I think the most trivial and completely correct way to fix this problem is to remove the m_threadPool.activeThreadCount() check from scheduleIndexing(). QThreadPool::start(runnable) puts the runnable in the run queue if there is still another thread running.

bruns added a comment.Oct 8 2018, 10:18 PM

This works for me:

 void FileIndexScheduler::scheduleIndexing()
 {
-    if (m_threadPool.activeThreadCount() || m_indexerState == Suspended) {
+    if (m_indexerState == Suspended) {
         return;
     }

This works for me:

 void FileIndexScheduler::scheduleIndexing()
 {
-    if (m_threadPool.activeThreadCount() || m_indexerState == Suspended) {
+    if (m_indexerState == Suspended) {
         return;
     }

That might require some changes in the scheduling logic. Right now it will behave weirdly.
If we do this change, there might be situations where bunch of i.e. ModifiedFileIndexer gets pushed to queue in a row. For example, we were inside FirstRunIndexer, and 10 files were modified.
Even worse, if will have a single new file and then 10 modified files - it will push 10 NewFileIndexers.

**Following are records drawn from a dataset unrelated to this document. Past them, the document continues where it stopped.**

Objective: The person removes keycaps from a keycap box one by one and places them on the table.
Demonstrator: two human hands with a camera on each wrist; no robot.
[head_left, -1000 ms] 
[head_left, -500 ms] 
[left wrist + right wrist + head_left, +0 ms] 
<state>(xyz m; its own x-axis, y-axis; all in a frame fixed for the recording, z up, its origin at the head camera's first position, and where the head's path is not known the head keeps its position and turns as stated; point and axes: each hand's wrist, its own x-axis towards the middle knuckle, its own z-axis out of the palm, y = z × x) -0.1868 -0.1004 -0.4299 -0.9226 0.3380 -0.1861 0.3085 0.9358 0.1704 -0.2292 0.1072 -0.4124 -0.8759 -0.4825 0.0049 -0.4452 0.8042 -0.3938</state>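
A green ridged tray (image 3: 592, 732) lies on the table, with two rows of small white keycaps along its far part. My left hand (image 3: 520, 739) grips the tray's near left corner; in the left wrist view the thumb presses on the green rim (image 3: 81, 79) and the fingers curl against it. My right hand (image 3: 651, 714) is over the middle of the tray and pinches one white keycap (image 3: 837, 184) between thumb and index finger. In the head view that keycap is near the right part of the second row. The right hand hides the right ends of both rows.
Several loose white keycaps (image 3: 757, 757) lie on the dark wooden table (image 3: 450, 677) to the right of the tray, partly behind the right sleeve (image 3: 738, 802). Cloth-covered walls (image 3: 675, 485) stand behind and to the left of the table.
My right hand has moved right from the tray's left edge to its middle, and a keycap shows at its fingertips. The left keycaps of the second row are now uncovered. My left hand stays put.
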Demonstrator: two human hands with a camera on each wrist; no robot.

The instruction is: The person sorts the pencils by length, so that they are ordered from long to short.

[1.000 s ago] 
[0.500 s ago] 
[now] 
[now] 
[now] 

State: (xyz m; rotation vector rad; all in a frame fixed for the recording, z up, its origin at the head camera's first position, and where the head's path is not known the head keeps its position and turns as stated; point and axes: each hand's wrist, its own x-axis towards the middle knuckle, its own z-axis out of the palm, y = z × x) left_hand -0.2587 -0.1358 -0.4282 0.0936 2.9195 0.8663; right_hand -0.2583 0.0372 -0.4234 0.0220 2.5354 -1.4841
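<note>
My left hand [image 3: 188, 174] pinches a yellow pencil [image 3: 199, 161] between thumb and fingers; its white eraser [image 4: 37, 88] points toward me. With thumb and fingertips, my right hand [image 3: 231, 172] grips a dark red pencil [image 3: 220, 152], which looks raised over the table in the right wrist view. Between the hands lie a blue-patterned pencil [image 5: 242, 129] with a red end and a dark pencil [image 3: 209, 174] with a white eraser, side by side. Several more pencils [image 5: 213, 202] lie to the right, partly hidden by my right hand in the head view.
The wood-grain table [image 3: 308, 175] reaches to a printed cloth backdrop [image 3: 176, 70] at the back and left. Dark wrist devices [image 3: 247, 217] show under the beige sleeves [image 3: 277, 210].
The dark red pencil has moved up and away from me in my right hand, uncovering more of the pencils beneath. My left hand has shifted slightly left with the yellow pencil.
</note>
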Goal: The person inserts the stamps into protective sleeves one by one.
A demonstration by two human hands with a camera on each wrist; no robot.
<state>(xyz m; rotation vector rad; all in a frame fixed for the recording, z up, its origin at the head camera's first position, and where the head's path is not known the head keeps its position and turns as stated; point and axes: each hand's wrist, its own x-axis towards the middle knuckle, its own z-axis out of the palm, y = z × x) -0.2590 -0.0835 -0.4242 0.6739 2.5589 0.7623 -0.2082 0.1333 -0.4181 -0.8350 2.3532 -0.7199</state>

bruns added a comment.Oct 12 2018, 7:01 PM

This works for me:

 void FileIndexScheduler::scheduleIndexing()
 {
-    if (m_threadPool.activeThreadCount() || m_indexerState == Suspended) {
+    if (m_indexerState == Suspended) {
         return;
     }

That might require some changes in the scheduling logic. Right now it will behave weirdly.
If we do this change, there might be situations where bunch of i.e. ModifiedFileIndexer gets pushed to queue in a row. For example, we were inside FirstRunIndexer, and 10 files were modified.

Yes, this could happen ...

Even worse, if will have a single new file and then 10 modified files - it will push 10 NewFileIndexers.

No, this will not happen. The single entry in m_newFiles will essentially be moved into the the NewFileIndexer (Source) and afterwards m_newFiles is empty().

But you are right, this should be improved.

poboiko abandoned this revision.Oct 20 2018, 1:08 PM

Dropped in favor of D16265: [Scheduler] Use flag to track when a runner is going idle, which handles this problem better.